Dal SOPA originale al Sopa nostrano, il governo italiano contro il web - Diritto di critica
di Francesco Formisano
In questi giorni lo sciopero dei tir che hanno paralizzato diverse zone dell’Italia ha guadagnato notevole visibilità nel piccolo schermo come sui giornali. Ma un altro sciopero non meno rilevante lo si è avuto nella scorsa settimana, quando migliaia di siti di tutto il mondo, unitamente a celebri server come Wikipedia e WordPress, hanno sospeso le attività per manifestare il loro dissenso verso i disegni di legge in discussione al Senato statunitense. Il primo dei quali, lo Stop Online Piracy Act (anche conosciuto come Sopa) avrebbe permesso ai detentori di copyright di rivolgersi a un tribunale per bloccare la diffusione di file non autorizzati, e i siti giudicati colpevoli potrebbero essere oscurati e rimossi dai motori di ricerca. Il Protect Ip Act (noto anche PIPA) invece, avrebbe colpito i siti stranieri rei di commettere pirateria online, “allargando” la disposizione precedente oltre il territorio statunitense per esercitare un contrasto alla pirateria digitale in tutto il mondo. Proprio grazie allo sciopero, seppur parziale, di altri giganti del web come Google, Facebook e Amazon, i due progetti di legge sono stati per ora riposti nel cassetto.

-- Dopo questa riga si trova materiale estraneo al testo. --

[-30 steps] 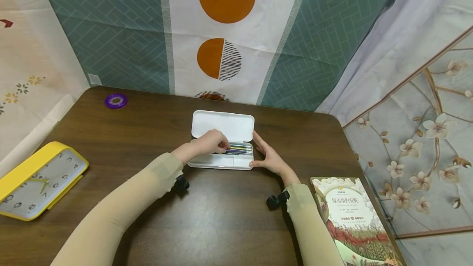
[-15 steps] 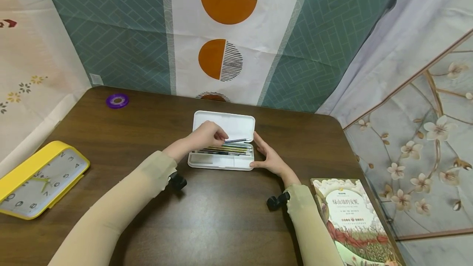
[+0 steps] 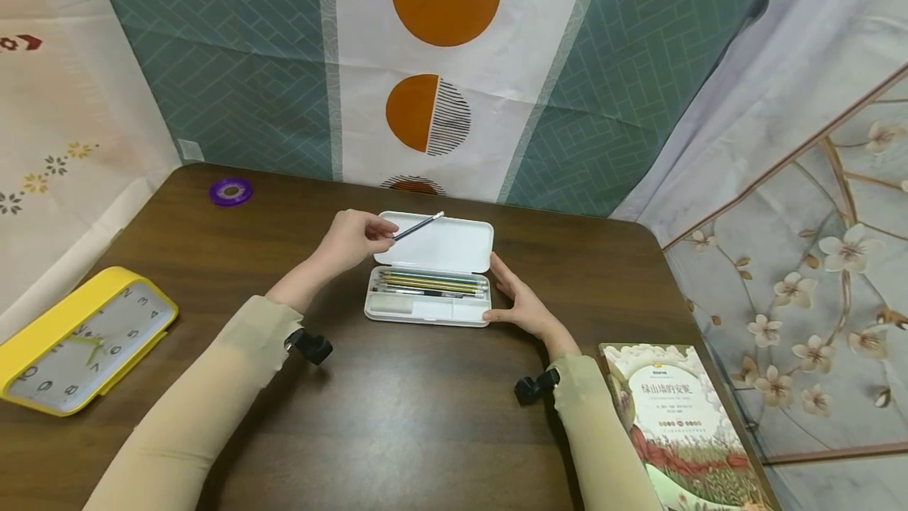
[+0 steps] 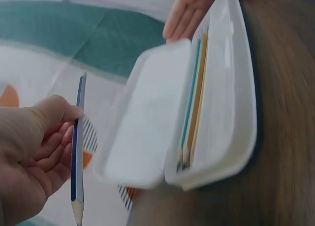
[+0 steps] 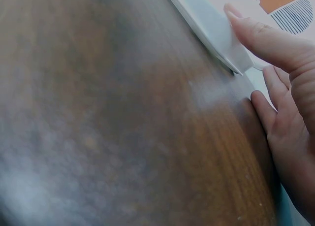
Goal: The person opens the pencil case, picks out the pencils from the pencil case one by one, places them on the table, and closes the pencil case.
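Left hand (image 3: 351, 239) pinches blue pencil (image 3: 418, 226) above open lid (image 3: 454, 247), covering part of lid's left edge. White case (image 3: 468, 312) lies centre, more pencils (image 3: 434, 282) inside; lid at twelve o'clock. Right hand (image 3: 522, 303), thumb and fingers spread, touches case at three. Around case: purple ring (image 3: 217, 194) at ten, yellow clock (image 3: 88, 341) at nine, book (image 3: 670, 416) at four.

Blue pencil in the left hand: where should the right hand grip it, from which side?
Likely the blue pencil, just short of its white end, with the right hand coming from the right. In the head view that slim stretch slants up and right, clear of the left hand; the sharpened tip points the opposite way.
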`<action>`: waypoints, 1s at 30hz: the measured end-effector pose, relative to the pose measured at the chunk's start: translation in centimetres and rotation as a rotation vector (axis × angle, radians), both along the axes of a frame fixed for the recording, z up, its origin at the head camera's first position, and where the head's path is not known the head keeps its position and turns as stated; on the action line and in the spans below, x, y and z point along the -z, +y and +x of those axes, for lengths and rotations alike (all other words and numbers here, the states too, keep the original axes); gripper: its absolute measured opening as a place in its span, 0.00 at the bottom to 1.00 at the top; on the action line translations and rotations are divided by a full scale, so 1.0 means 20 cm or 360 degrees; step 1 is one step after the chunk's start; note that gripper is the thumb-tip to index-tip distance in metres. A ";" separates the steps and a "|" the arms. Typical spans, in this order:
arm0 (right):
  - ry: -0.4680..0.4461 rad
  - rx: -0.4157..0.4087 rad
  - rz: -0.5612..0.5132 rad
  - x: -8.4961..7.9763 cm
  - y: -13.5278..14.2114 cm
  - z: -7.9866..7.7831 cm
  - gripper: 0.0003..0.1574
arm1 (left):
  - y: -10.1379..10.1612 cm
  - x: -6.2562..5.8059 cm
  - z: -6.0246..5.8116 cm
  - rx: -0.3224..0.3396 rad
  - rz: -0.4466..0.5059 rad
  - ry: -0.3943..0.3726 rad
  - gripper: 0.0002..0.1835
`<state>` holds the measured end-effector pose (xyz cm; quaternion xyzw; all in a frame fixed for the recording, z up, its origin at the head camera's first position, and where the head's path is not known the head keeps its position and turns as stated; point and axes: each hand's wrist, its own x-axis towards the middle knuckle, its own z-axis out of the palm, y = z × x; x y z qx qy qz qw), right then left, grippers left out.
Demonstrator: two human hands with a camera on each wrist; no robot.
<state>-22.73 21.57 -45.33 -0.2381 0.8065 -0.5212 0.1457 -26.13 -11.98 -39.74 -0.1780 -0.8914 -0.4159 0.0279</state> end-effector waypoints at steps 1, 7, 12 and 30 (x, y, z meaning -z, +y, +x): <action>0.0002 0.0001 0.0002 0.00 0.00 0.00 0.66 | -0.02 0.01 0.00 -0.0038 0.0004 0.0000 0.11; -0.0016 0.0008 -0.0002 0.00 0.01 0.00 0.67 | -0.17 0.06 -0.01 -0.0244 0.0050 0.0006 0.11; -0.0018 0.0003 -0.0010 -0.01 0.01 0.00 0.67 | -0.28 0.12 -0.01 -0.0355 0.0013 -0.0037 0.11; 0.0037 0.0011 -0.0028 0.16 0.05 -0.08 0.69 | -0.32 0.30 -0.02 -0.0334 -0.0169 -0.0210 0.13</action>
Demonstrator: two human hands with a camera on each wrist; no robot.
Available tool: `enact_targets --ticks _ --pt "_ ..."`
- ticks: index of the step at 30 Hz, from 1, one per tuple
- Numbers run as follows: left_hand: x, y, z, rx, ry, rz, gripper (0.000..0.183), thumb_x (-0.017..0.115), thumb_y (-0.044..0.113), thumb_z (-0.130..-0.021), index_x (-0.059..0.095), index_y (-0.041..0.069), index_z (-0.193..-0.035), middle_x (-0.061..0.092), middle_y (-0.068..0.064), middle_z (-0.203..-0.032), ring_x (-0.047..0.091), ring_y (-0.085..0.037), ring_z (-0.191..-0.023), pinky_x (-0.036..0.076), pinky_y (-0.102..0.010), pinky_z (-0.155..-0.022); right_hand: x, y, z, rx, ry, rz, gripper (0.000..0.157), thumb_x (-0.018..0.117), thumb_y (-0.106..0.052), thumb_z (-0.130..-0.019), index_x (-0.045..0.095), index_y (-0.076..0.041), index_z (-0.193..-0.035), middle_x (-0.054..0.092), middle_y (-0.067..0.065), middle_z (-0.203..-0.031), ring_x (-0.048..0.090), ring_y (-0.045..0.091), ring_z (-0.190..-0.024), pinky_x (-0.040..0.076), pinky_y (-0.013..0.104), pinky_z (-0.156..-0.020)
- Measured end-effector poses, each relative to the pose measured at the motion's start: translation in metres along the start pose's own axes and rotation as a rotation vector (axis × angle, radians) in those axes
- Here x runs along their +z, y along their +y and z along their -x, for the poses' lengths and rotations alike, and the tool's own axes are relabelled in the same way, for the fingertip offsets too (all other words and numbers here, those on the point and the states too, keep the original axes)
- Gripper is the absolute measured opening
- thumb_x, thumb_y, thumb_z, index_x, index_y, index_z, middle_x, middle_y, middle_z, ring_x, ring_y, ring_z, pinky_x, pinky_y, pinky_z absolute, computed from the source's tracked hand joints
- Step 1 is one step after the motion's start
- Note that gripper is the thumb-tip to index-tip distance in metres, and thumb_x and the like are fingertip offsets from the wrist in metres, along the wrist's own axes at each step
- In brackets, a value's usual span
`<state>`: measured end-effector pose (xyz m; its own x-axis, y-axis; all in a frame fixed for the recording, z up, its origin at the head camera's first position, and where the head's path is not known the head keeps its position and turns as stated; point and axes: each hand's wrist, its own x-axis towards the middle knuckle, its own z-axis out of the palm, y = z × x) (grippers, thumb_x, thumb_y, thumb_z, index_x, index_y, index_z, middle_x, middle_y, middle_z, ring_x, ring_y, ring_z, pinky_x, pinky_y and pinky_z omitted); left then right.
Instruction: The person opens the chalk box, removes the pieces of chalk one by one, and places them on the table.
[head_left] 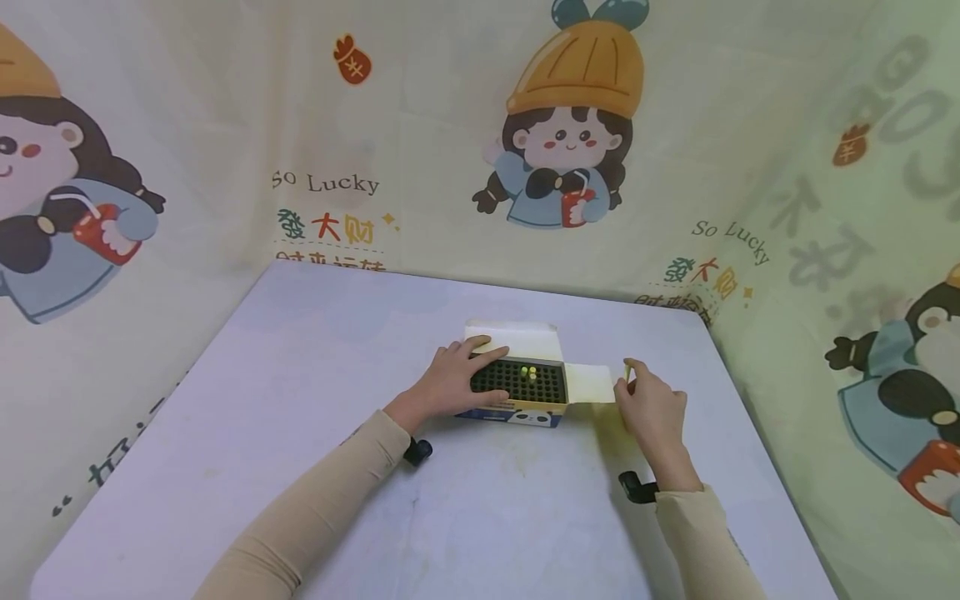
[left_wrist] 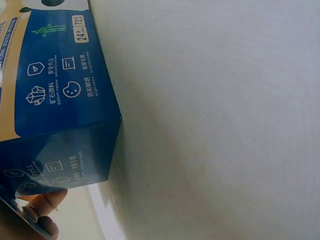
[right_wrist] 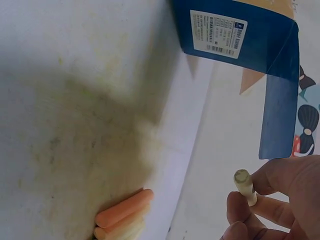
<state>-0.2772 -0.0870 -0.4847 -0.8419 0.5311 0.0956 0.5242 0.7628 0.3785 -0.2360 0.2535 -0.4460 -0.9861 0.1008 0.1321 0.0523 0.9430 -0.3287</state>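
A blue and cream chalk box (head_left: 517, 417) stands on the table with its top lid raised at the back and its right end flap (head_left: 590, 383) folded out. Inside is a dark tray (head_left: 551, 392) of round holes, where several yellow chalk tips (head_left: 528, 372) stick up. The left hand (head_left: 442, 382) grips the box at its left end, thumb toward the front and fingers across the back; in the left wrist view its fingertips (left_wrist: 47, 204) show beyond the box end. Just right of the flap, the right hand (head_left: 654, 408) pinches a pale yellow chalk stick (right_wrist: 245, 186), held upright above the table.
An orange chalk stick (right_wrist: 125, 207) and a pale yellowish one lie side by side on the table in the right wrist view. The white table (head_left: 315, 350) meets a printed cloth backdrop (head_left: 427, 167) at the back and sides.
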Motion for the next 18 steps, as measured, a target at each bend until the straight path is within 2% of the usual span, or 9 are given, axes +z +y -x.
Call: enact_targets --ticks 7,18 --pt "-0.001 0.002 0.000 -0.008 -0.002 -0.001 0.083 0.056 0.076 -0.093 0.030 0.041 -0.163 0.026 -0.006 -0.169 0.043 -0.034 -0.140 0.036 -0.057 -0.105 0.005 0.003 0.002 0.018 -0.034 0.015 0.045 0.050 -0.024 -0.106 0.053 -0.008 -0.147 0.077 0.013 -0.097 0.070 0.036 -0.083 0.040 0.066 -0.087" --pt "0.000 0.001 0.001 0.004 0.007 -0.001 0.083 0.056 0.076 -0.093 0.030 0.041 -0.163 0.027 -0.006 -0.169 0.043 -0.035 -0.140 0.036 -0.057 -0.105 0.016 0.012 0.009 0.036 -0.137 0.033 0.044 0.052 -0.022 -0.103 0.057 -0.009 -0.145 0.076 0.012 -0.098 0.067 0.032 -0.080 0.041 0.067 -0.087"
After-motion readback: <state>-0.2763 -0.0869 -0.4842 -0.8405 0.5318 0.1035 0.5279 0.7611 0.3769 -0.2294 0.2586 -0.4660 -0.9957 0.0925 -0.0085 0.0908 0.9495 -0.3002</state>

A quanto pare, però, non è bastato aver ritirato – “momentaneamente”, per ammissione del primo firmatario Smith, deputato repubblicano – il Sopa ed è cronaca di pochi giorni fa che l’Fbi ha disposto la chiusura del celebre sito di condivisone Megaupload.com, ordinando l’arresto di Kim Schmitz, (in arte Kim Dotcom) e altri manager del gruppo con l’accusa di associazione a delinquere finalizzata all’estorsione, al riciclaggio e alla violazione del diritto d’autore e disponendo inoltre, la chiusura dei diciotto siti del gruppo, da Megavideo in giù (come riportato su dayliwired.it). Megaupload è un sistema che contava su oltre 150 milioni di utenti registrati, e secondo le accuse la compagnia avrebbe realizzato dei ricavi per circa 175 milioni di dollari, derivanti da banner pubblicitari ed utenze premium, causando una mancata ricezione per i detentori dei diritti di copyright per una cifra intorno ai 500 milioni di dollari.
Neanche il tempo di sviare l’attenzione verso altri fronti, che un progetto di legge liberticida, ribattezzato il SOPA italiano, è stato presentato anche nel nostro Paese a firma dell’onorevole Fava (Lega Nord); l’emendamento, approvato già dalla Commissione per le politiche comunitarie la scorsa settimana, permetterebbe a chiunque di avanzare la richiesta di rimuovere un qualsiasi contenuto dalla rete per il sospetto che violi materiale protetto da copyright. Come sottolinea l’avvocato Guido Scorza questo disegno di legge costituirebbe “un’inaccettabile forma di privatizzazione della giustizia: la permanenza o meno di un contenuto nello spazio pubblico telematico non dipenderà più dalla decisione di un Giudice ma da una semplice segnalazione di un singolo”
L’associazione Agorà Digitale, sempre impegnata sulle politiche digitali, ha da subito lanciato una petizione per chiedere ai parlamentari di cancellare tale emendamento che, in contrasto con le direttive europee, vorrebbe obbligare i siti ad applicare un filtro preventivo ai contenuti pubblicati dagli utenti, rimuovendoli per il semplice e banale motivo che essi possano causare fastidio ai diretti interessati.
Da registrare, però, un nugolo di voci contrarie tra i parlamentari che – per la maggior parte – ieri si sono già espressi in modo bipartisan contro l’emendamento, Lega Nord esclusa e PdL compreso. Il 31 gennaio si deciderà il futuro dell’emendamento che vorrebbe porre limiti e paletti a uno strumento di informazione e lavoro di per sé illimitato.